_Task:_
Within the entries below, find the portion that opens with the line containing "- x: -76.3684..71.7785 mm" and closes with the line containing "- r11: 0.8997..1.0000". Retype that portion exactly and only.

_Records from a data source:_
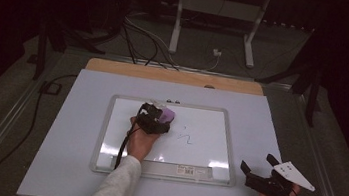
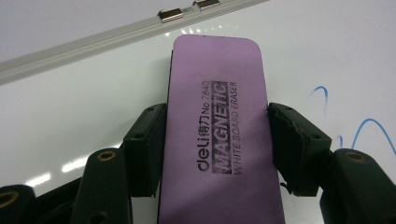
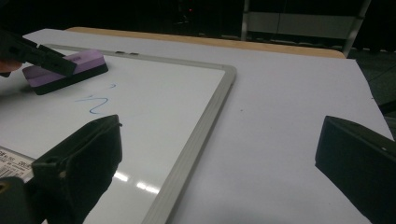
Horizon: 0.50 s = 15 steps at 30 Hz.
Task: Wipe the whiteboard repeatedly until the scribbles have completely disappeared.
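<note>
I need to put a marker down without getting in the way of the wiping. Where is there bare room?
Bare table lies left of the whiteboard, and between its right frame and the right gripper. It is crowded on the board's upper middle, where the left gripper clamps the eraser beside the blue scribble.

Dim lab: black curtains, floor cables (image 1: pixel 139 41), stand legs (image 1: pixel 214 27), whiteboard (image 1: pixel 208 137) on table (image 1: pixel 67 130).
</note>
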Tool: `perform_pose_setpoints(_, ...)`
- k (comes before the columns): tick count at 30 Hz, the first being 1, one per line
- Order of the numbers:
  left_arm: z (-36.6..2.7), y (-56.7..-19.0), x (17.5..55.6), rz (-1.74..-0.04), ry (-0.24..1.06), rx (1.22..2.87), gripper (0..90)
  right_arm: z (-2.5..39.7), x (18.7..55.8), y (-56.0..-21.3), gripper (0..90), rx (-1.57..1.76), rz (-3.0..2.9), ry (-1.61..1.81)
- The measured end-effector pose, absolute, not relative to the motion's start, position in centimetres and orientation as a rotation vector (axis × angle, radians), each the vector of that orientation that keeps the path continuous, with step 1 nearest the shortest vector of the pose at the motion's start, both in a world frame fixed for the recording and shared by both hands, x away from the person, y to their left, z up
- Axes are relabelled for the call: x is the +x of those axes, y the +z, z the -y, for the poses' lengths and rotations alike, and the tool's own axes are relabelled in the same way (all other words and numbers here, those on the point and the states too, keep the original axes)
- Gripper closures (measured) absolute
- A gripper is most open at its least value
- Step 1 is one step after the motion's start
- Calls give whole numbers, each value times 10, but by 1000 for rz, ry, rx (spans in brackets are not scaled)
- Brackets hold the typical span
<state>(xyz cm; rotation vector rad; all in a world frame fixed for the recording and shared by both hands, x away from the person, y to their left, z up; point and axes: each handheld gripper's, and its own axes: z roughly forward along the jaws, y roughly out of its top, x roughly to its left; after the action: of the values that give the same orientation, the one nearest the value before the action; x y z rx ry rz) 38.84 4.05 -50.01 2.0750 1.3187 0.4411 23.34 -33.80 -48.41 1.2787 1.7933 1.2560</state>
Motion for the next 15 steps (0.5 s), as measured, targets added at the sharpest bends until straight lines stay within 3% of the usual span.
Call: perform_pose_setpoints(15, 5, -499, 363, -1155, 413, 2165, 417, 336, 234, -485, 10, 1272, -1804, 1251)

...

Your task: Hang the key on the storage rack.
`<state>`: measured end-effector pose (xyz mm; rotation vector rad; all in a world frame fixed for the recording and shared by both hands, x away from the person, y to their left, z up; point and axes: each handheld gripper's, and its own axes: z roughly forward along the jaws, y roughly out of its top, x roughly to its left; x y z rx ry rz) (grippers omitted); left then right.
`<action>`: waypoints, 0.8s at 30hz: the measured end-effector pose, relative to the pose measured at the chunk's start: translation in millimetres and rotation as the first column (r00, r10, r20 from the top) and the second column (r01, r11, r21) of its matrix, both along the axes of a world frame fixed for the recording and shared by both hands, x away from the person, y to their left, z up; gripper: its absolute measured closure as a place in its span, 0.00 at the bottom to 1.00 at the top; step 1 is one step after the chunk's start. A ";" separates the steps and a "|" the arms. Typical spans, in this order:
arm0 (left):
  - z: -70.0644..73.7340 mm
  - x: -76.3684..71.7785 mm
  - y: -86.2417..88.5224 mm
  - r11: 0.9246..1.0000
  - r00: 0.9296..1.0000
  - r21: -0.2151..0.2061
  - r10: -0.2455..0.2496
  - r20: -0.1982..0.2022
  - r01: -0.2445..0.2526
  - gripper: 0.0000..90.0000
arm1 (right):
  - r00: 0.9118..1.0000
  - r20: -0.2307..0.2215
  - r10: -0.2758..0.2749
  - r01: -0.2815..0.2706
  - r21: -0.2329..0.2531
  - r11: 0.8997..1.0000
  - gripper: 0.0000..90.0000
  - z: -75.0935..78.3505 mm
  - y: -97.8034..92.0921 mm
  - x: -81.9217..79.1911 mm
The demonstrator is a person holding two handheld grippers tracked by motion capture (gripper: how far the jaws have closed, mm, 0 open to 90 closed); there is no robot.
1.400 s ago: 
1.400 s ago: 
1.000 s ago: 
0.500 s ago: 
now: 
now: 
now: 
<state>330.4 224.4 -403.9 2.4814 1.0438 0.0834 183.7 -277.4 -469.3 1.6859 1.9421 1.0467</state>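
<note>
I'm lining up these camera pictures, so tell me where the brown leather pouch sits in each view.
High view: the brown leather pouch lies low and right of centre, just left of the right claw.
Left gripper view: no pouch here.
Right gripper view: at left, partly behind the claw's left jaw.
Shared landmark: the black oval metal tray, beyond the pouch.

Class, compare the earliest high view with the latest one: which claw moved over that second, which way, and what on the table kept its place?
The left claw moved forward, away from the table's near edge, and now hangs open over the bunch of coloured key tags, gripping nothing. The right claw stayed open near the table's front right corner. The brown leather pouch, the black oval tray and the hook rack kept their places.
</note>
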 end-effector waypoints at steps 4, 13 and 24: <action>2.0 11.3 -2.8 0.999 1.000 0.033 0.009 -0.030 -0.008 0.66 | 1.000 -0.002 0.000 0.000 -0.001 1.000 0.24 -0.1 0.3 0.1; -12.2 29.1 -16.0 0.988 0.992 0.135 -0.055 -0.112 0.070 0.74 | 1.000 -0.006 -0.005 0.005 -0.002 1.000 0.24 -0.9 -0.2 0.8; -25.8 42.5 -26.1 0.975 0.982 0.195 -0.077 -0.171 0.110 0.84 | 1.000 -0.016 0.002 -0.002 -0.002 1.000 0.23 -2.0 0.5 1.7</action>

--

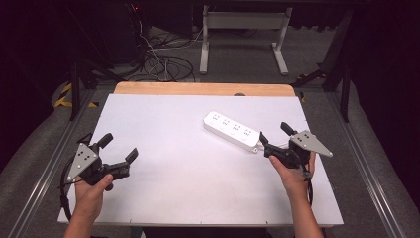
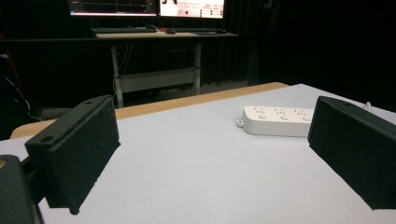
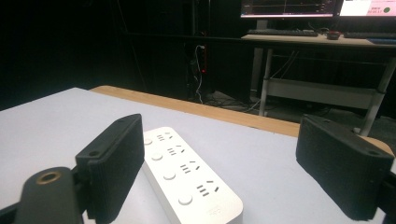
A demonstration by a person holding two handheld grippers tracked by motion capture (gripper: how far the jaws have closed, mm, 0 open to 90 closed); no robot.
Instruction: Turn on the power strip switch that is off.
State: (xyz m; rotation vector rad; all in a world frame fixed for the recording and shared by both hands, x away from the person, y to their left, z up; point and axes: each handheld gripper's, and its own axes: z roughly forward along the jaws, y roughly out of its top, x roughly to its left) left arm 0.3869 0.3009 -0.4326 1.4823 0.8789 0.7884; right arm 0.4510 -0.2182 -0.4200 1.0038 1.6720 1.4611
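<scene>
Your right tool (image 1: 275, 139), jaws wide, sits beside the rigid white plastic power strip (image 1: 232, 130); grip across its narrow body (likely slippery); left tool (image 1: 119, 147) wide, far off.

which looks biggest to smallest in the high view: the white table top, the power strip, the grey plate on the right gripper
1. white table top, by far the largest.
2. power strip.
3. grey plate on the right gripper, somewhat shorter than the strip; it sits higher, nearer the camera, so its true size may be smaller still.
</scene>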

_Expected output:_
  - x: -76.3684..71.7785 mm
  - y: -86.2417..88.5224 mm
  - r11: 0.9246..1.0000
  - r00: 0.9296..1.0000
  - r21: -0.2151..0.2061
  - r10: -0.2455..0.2496
  - r20: -0.1982..0.2022
  - r01: -0.2445..0.2526
  - gripper: 0.0000..90.0000
arm1 (right):
  - r00: 0.9118..1.0000
  - r20: -0.2307..0.2215
  - r10: -0.2758..0.2749
  - r01: -0.2815..0.2706
  - r21: -0.2329..0.2531
  - r11: 0.8997..1.0000

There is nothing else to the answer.